Weka gave me the result for Kappa statistics when use Experiment tab使用实验选项卡时，Weka 给了我 Kappa 统计的结果

Rootmean squared error is均方根误差是

Relative absolute error相对绝对误差

and so on.....等等.....

Now I am unable to understand that the values I got from Experiment tab how does those are similar to the values that I have shared in the table format in the first picture?现在我无法理解我从“实验”选项卡中获得的值与我在第一张图片中的表格格式中共享的值有何相似之处？

1 个解决方案

I presume that the initial table was populated with statistics obtained from cross-validation runs in the Weka Explorer.我假设初始表中填充了从 Weka Explorer 中的交叉验证运行获得的统计信息。

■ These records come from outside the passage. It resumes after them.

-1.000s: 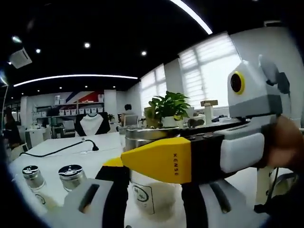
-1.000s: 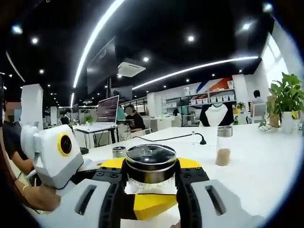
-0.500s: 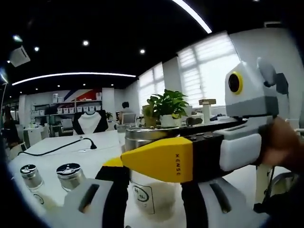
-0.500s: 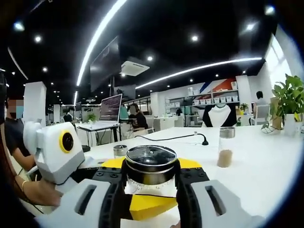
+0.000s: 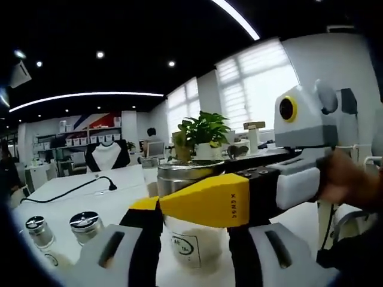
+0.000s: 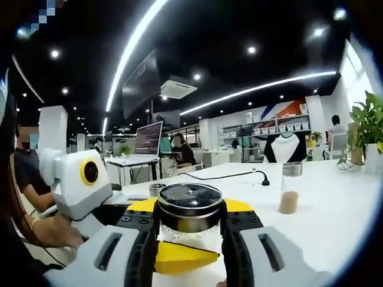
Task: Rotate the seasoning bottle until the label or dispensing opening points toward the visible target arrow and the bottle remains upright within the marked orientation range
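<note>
The right gripper (image 6: 190, 251) is clamping the bottle (image 6: 190, 212) at its neck, just under the steel cap; the left gripper (image 5: 194, 263) is bracing its body lower down, upright on the table (image 6: 335, 209). Twisting slowly about the vertical axis should prevent tipping; no arrow is discernible.

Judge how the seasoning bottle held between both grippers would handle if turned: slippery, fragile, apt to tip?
The seasoning bottle looks like clear glass, so probably stiff, breakable and somewhat slick. Its metal lid is wide and it seems only partly filled, so likely light. With the right gripper and left gripper closed on it, tipping seems unlikely.
</note>
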A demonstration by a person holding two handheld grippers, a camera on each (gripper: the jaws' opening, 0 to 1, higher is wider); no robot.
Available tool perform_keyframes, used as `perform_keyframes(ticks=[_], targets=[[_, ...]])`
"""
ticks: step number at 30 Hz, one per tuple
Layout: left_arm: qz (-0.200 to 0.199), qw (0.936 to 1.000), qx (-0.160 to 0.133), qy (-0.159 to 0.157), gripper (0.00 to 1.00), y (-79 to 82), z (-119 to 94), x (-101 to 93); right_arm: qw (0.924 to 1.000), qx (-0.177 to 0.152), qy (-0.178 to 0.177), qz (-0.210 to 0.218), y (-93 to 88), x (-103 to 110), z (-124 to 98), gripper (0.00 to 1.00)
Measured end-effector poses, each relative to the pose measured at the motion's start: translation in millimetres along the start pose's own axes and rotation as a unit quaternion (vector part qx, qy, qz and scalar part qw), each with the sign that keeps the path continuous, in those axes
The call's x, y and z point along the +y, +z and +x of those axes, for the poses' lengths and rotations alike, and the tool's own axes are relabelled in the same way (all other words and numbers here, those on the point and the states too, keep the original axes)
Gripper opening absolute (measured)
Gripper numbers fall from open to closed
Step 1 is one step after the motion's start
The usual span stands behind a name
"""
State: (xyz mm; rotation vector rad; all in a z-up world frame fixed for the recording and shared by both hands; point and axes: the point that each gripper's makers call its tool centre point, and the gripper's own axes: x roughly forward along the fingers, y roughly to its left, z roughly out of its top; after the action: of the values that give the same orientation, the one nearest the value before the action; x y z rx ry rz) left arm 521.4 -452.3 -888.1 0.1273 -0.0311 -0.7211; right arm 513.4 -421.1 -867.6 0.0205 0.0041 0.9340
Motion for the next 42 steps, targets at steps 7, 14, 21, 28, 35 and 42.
perform_keyframes(ticks=[7,14,21,28,35,42], targets=[[0.011,0.9985,0.0,-0.053,0.46,1.6,-1,-7.0,0.9999,-0.008,0.01,0.012,0.6,-2,-4,0.38],[-0.017,0.9939,-0.004,-0.109,0.47,1.6,-5,-9.0,0.9995,-0.015,0.027,0.011,5.7,1,-7,0.37],[-0.03,0.9918,-0.003,-0.124,0.48,-0.1,-3,-14.3,0.999,-0.019,0.035,0.019,6.7,3,-10,0.37],[-0.028,0.9881,0.003,-0.151,0.49,-0.2,-4,-21.7,0.9985,-0.027,0.046,0.013,14.8,8,-13,0.37],[-0.027,0.9857,-0.003,-0.167,0.51,6.4,-7,-22.5,0.9974,-0.035,0.06,0.015,20.9,12,-15,0.37],[-0.05,0.9781,-0.012,-0.202,0.5,9.7,-5,-33.2,0.9949,-0.046,0.082,0.035,25.8,19,-16,0.37]])
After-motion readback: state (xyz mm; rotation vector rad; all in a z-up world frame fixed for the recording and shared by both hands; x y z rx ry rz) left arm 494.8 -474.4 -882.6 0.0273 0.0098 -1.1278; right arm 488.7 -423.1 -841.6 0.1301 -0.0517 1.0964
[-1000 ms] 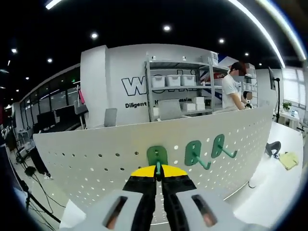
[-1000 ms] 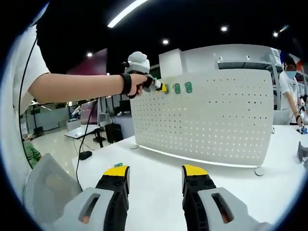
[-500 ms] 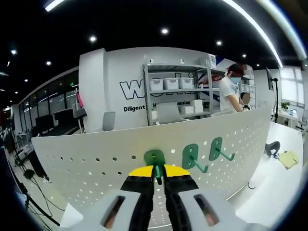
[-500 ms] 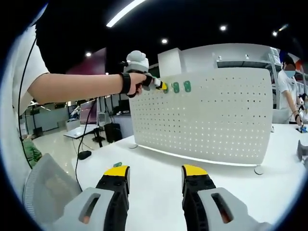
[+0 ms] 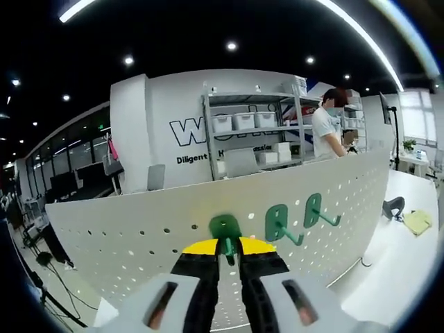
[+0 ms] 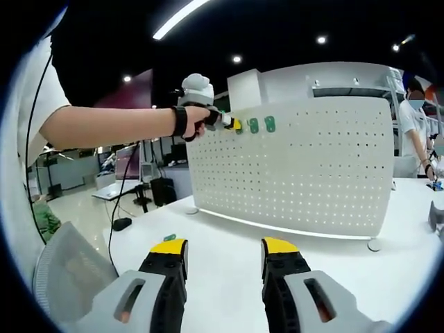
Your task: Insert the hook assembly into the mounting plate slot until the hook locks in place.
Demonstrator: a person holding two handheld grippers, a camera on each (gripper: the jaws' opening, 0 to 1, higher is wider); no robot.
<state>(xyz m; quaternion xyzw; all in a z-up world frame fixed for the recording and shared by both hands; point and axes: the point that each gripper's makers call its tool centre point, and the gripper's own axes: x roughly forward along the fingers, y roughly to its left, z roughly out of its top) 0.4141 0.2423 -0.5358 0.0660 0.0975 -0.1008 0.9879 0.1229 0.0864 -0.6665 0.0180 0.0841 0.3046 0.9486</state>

The Explorer aggregates the predictions across a single cross-validation run so that it appears that you had a single test set of that size.资源管理器在单个交叉验证运行中聚合预测，因此看起来您有一个该大小的测试集。 It is only to be used as an explorative tool, hence the name.它仅用作探索工具，因此得名。

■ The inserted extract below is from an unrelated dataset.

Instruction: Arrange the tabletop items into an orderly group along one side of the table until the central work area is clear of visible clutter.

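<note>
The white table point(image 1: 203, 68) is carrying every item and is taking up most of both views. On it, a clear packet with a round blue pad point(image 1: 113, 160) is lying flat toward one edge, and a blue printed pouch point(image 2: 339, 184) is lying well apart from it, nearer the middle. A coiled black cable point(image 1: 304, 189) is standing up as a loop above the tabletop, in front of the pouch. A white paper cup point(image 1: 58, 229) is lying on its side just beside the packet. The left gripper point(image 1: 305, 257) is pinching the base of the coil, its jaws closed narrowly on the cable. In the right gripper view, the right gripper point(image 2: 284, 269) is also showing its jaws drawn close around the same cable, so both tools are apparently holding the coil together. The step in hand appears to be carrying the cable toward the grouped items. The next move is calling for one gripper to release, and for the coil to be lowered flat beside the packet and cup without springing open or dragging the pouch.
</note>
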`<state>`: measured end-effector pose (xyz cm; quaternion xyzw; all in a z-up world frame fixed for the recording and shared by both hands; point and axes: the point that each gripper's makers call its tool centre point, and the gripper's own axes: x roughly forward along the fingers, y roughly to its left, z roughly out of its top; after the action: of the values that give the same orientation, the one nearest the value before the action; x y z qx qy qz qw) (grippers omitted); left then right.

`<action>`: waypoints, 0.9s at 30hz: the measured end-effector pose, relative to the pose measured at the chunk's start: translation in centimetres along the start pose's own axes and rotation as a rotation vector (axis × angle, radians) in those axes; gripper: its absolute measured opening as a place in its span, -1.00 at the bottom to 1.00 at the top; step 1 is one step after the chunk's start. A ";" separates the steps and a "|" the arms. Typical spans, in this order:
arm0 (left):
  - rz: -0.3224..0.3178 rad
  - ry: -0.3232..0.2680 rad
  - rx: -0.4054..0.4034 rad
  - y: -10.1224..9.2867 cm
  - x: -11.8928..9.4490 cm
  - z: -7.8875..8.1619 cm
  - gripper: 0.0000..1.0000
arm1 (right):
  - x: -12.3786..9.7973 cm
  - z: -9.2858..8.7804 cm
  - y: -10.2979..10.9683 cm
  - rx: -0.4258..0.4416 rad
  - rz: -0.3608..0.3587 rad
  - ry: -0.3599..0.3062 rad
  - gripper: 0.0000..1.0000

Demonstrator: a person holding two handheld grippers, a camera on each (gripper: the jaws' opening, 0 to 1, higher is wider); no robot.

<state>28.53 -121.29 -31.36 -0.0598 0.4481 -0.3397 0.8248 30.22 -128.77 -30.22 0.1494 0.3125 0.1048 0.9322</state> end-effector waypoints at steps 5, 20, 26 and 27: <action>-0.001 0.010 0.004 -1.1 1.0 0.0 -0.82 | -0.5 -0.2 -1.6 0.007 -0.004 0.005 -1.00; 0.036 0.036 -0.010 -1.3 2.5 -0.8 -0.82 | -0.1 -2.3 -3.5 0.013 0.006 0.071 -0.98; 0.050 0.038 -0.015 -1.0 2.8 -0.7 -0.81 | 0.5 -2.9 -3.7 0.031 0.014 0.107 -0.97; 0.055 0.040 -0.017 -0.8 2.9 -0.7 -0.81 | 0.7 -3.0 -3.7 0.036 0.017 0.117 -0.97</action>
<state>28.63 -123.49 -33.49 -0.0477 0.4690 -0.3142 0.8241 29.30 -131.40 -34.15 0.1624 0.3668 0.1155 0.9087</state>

The Experimenter records the metrics (like accuracy, rmse, etc) generated from each fold pair across the number of runs that you perform during your experiment.实验器记录在您在实验期间执行的运行次数中从每个折叠对生成的指标（如准确度、rmse 等）。 The metrics collected across multiple classifiers and/or datasets can then be analyzed using significance tests.然后可以使用显着性测试分析跨多个分类器和/或数据集收集的指标。 By default, 10 runs of 10-fold CV are used, which is recommended for such comparisons.默认情况下，使用 10 次 10 倍 CV 的运行，建议用于此类比较。 This results in 100 individual values for each metric from which mean and standard deviation are generated.这会为每个度量产生 100 个单独的值，从中生成均值和标准差。 */v indicate whether there is a statistically significant loss/win. */v 表示是否存在统计上显着的输/赢。